No documento, subscrito por 53 cidadãos e cidadãs, entre os quais o realizador João Salaviza, o investigador e professor universitário Manuel Carvalho da Silva, a Coordenadora da APRE! (Associação de Aposentados Pensionistas e Reformados) Maria do Rosário Gama, o economista José Castro Caldas, e o músico Vitorino, é feito um apelo no sentido da aprovação da Lei contra a Precariedade que "propõe mecanismos simples que enfrentam as situações mais comuns de precariedade: os falsos recibos verdes, a contratação a prazo para funções permanentes e o recurso abusivo ao trabalho temporário".

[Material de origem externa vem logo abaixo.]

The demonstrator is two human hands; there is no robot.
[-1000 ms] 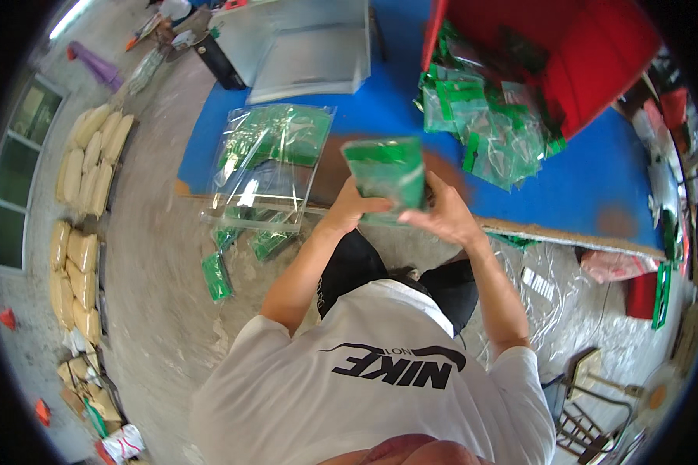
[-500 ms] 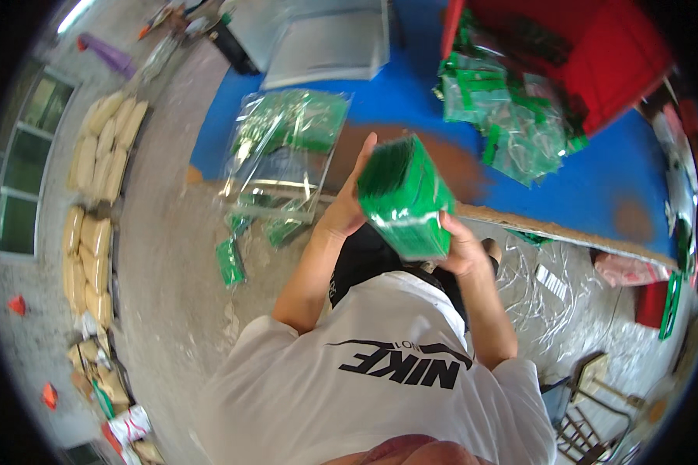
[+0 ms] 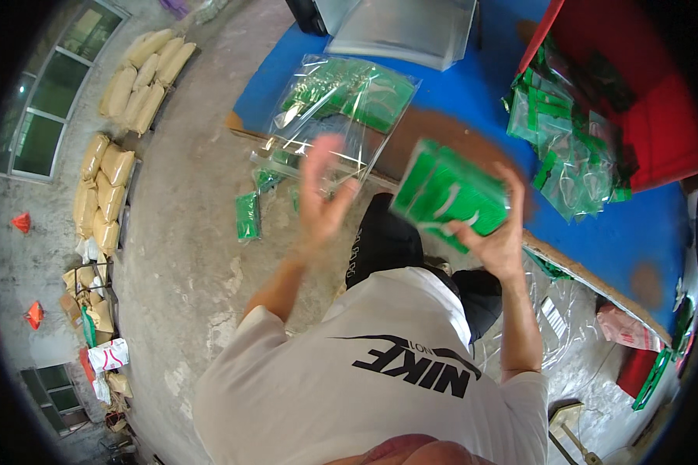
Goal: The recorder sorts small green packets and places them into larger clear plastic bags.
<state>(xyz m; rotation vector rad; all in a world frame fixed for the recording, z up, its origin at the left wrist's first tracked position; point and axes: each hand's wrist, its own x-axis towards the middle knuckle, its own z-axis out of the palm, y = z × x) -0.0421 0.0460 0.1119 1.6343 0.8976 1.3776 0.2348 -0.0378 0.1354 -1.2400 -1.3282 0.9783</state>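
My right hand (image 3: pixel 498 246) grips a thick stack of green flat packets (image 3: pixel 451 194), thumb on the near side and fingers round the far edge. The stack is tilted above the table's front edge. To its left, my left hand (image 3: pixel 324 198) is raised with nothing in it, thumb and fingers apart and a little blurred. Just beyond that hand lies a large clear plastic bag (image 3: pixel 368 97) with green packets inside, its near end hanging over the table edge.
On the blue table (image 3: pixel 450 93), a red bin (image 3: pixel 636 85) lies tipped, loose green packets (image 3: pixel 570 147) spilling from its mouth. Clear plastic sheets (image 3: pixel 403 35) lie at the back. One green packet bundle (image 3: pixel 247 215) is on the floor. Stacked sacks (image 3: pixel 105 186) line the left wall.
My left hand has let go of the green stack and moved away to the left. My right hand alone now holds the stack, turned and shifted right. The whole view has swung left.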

Esta iniciativa legislativa, subscrita por mail de 40 mil pessoas, "demonstra que há alternativas à precariedade e ao desemprego e uma clara vontade popular para que sejam implementadas", adiantam.

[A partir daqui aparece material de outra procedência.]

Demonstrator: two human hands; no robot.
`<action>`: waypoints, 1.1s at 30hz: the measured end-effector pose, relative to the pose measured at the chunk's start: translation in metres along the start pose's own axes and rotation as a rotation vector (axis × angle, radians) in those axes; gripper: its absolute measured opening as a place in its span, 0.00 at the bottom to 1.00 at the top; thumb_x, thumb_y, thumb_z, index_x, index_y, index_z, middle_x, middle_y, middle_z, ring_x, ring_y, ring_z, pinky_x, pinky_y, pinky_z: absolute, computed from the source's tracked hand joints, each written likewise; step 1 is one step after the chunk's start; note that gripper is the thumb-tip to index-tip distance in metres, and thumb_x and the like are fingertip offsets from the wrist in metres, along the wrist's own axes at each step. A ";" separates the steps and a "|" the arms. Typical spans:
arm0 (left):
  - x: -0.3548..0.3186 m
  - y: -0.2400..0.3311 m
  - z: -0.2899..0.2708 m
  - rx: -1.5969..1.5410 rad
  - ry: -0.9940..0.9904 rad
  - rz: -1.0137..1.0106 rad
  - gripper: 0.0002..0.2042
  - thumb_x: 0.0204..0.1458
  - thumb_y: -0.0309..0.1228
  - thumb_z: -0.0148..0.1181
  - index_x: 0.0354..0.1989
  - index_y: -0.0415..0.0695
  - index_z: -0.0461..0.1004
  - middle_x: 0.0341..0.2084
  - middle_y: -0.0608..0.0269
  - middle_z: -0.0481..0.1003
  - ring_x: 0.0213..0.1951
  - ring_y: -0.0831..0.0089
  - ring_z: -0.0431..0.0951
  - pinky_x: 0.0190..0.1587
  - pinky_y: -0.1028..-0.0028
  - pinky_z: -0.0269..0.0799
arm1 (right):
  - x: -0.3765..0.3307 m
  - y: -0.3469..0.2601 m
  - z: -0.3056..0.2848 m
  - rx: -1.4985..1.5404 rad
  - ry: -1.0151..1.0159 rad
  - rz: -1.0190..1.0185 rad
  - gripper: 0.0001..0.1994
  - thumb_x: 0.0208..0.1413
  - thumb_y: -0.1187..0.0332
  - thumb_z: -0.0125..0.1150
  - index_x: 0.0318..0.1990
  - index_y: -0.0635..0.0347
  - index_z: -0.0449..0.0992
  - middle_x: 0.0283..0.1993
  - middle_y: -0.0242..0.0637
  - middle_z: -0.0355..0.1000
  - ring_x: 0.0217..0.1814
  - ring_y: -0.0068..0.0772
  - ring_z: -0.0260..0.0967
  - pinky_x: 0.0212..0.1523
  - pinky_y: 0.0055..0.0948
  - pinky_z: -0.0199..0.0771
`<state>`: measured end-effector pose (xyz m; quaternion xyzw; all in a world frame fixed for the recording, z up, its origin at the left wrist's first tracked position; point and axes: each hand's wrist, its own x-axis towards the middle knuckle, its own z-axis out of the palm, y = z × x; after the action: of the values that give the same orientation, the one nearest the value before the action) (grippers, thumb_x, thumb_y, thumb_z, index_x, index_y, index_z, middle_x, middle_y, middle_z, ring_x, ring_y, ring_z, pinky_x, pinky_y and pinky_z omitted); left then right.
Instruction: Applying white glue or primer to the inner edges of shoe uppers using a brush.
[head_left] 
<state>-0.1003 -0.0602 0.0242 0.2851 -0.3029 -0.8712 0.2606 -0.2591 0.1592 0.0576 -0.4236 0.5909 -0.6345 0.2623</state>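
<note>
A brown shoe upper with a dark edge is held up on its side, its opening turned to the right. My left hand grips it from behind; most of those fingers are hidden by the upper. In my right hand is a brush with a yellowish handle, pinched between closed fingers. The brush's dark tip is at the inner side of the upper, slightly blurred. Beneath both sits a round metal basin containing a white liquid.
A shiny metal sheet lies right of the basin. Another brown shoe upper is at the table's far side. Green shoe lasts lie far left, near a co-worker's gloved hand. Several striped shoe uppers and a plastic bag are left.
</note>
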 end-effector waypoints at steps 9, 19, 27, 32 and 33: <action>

Os subscritores do apelo, que se junta às centenas de mensagens de apoio, dirigidas ao parlamento, quer antes, quer durante o processo de consulta pública, que decorreu entre 1 de agosto e 14 de setembro, frisam que “esta é uma escolha de sociedade e do futuro" e que "é com esta força que a Lei Contra a Precariedade confronta o parlamento". "A força dos cidadãos pode ser lei”, rematam.

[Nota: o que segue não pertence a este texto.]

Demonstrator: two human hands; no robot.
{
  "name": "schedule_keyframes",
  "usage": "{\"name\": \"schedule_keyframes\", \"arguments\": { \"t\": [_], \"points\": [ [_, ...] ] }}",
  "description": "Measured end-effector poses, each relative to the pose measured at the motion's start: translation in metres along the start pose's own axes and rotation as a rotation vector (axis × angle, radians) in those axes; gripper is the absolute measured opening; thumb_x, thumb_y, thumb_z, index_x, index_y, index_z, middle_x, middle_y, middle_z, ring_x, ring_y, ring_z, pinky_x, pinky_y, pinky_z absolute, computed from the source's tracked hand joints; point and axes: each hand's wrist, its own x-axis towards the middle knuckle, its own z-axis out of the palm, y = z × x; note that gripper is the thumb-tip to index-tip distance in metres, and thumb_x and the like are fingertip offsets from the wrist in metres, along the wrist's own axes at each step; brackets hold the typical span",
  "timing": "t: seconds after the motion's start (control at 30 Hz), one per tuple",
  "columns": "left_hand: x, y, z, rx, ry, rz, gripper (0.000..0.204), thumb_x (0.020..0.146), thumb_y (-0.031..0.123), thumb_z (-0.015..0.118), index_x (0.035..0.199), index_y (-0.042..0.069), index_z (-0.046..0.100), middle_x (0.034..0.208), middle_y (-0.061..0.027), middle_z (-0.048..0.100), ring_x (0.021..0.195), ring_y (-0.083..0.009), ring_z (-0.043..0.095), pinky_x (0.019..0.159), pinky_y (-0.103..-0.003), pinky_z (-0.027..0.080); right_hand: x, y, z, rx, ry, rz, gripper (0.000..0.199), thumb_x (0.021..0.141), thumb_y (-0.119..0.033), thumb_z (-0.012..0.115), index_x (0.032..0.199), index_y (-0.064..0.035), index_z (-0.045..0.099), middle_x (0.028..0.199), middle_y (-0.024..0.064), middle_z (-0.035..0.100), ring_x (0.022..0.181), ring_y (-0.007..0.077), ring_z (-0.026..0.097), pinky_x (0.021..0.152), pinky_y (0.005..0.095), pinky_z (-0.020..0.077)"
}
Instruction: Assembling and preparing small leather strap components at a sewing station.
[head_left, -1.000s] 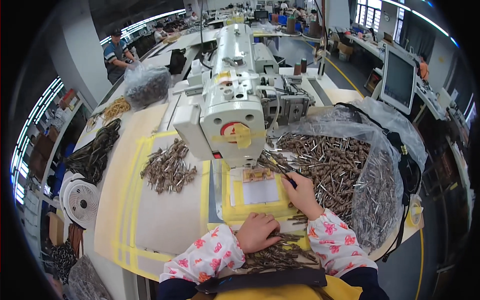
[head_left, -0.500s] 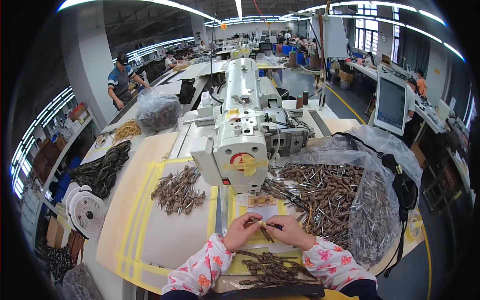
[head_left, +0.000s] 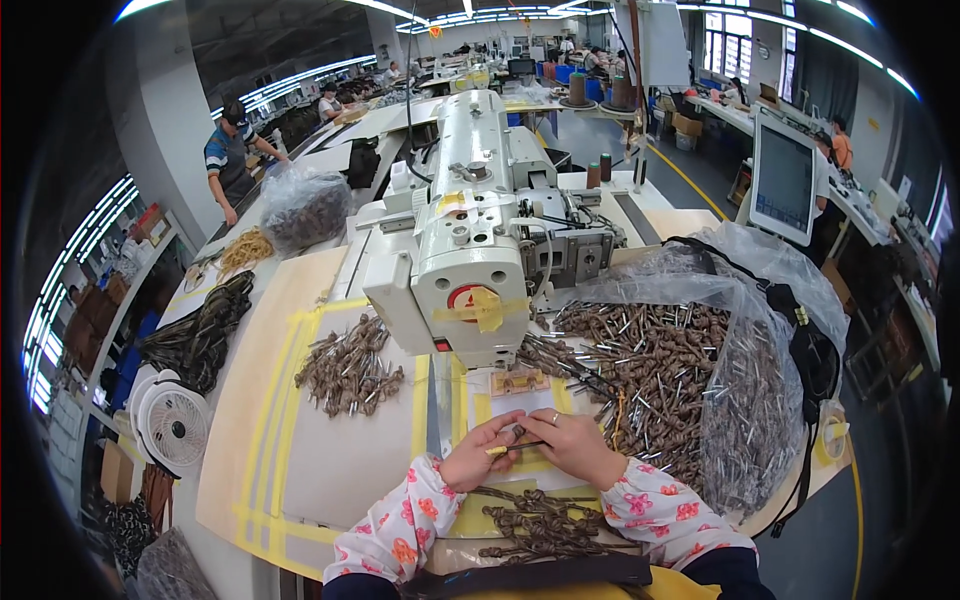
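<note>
A pale beige worktable (head_left: 330,300), marked with yellow tape lines, carries a white industrial sewing machine (head_left: 480,250). Left of the machine lies a loose heap of brown knotted cords with metal tips (head_left: 350,365); to its right an open clear plastic bag full of such cords (head_left: 690,380); another small pile (head_left: 540,525) lies at the near edge.

Bright, even light falls from ceiling strip lamps (head_left: 480,12) and from windows (head_left: 735,35) at upper right. Shadows are soft. Straight edges bow toward the black rim, and the clear plastic bag (head_left: 760,330) shows glare.
</note>
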Motion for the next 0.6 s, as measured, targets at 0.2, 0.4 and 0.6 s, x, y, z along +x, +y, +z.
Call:
{"name": "schedule_keyframes", "arguments": {
  "t": [0.2,0.4,0.6],
  "points": [
    [-0.007,0.009,0.013,0.041,0.042,0.003,0.036,0.095,0.017,0.045,0.128,0.006,0.037,0.073,0.0004,0.046,0.057,-0.0055,0.038,0.052,-0.017,0.031,-0.001,0.0,-0.004,-0.014,-0.056,-0.029,0.037,0.066,-0.006,0.066,0.103,-0.0066,0.062,0.092,0.0049,0.064,0.07,0.0226,0.063,0.058,0.0313,0.051],
    [0.004,-0.017,-0.004,0.581,0.19,0.487,0.027,0.089,0.005,0.052,0.115,0.001,0.047,0.083,-0.004,0.06,0.073,-0.0072,0.056,0.064,-0.02,0.044,-0.007,-0.007,0.003,-0.033,-0.075,0.041,0.023,0.072,-0.009,0.062,0.095,-0.0058,0.06,0.081,0.0058,0.061,0.065,0.0236,0.061,0.054,0.0334,0.0488],
    [-0.002,0.004,0.017,0.968,0.485,0.479,0.016,0.083,0.002,0.059,0.098,-0.001,0.057,0.074,-0.0122,0.062,0.064,-0.0166,0.062,0.058,-0.027,0.048,0.003,-0.008,0.011,0.249,0.139,0.25,0.015,0.079,-0.008,0.058,0.093,-0.0021,0.06,0.076,0.0121,0.061,0.062,0.0292,0.06,0.056,0.0378,0.0472]
  ]
}}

Na audição realizada na Comissão de Segurança Social e Trabalho, os grupos parlamentares do Bloco de Esquerda, do Partido Comunista Português e do Partido Ecologista os Verdes expressaram o seu apoio à iniciativa, enquanto o Partido Social Democrata e o Partido Socialista não se quiseram comprometer, não se pronunciando sobre o seu sentido de voto. O CDS/PP optou mesmo por não comparecer.